*What the exercise asks*
Take every line from the data that has the word "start" in it.
++++ The records
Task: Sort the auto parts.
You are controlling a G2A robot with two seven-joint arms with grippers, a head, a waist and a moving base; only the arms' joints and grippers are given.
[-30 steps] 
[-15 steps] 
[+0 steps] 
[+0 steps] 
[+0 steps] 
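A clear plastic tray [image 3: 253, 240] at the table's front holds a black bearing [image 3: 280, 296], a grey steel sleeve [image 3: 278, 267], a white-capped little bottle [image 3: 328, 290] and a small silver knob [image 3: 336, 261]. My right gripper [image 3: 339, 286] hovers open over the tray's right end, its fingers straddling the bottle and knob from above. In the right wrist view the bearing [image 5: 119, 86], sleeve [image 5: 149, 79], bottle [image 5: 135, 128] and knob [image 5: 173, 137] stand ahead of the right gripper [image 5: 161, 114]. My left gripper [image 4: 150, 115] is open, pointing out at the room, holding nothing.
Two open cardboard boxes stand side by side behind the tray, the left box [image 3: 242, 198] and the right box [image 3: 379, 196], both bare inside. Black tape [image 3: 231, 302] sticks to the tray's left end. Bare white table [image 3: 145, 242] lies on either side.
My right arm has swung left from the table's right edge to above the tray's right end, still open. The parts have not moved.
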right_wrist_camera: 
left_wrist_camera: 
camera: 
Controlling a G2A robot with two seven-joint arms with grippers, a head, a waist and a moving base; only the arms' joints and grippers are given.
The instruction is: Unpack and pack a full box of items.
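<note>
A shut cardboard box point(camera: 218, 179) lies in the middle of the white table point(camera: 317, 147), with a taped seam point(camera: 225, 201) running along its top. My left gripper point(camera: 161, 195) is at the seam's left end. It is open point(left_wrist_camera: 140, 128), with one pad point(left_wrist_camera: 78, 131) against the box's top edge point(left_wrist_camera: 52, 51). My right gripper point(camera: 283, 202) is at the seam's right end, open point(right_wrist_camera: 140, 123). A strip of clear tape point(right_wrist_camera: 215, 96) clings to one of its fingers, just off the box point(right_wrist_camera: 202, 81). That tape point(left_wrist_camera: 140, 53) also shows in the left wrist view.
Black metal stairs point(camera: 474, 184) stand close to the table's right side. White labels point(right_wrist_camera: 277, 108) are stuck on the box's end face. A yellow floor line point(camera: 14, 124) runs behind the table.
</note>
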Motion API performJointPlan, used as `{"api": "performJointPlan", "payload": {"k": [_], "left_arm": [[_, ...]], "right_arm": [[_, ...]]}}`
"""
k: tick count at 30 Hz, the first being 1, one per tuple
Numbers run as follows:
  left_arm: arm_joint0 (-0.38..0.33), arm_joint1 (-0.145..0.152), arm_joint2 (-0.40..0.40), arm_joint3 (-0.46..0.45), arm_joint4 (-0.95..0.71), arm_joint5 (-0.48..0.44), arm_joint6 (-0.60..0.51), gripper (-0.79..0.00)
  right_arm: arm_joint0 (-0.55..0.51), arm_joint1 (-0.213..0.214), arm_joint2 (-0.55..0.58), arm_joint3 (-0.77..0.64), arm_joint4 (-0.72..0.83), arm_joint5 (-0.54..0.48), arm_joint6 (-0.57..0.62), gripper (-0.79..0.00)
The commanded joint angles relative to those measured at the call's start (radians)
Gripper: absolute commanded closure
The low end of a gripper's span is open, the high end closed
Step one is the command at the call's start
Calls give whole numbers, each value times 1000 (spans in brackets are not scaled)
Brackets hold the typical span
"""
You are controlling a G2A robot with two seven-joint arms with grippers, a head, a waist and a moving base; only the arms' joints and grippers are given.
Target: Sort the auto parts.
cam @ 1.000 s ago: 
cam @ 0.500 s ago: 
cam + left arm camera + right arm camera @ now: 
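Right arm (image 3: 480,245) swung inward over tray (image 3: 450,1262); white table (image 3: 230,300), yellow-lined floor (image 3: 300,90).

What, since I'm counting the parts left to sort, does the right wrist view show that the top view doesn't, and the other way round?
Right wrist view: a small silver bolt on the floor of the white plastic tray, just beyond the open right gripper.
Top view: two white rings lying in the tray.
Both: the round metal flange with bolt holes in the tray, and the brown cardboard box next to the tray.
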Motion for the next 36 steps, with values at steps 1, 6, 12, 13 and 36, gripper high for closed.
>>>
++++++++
*Exercise answer*
The commanded joint angles relative to those measured at the call's start (radians)
Step one is the command at the call's start

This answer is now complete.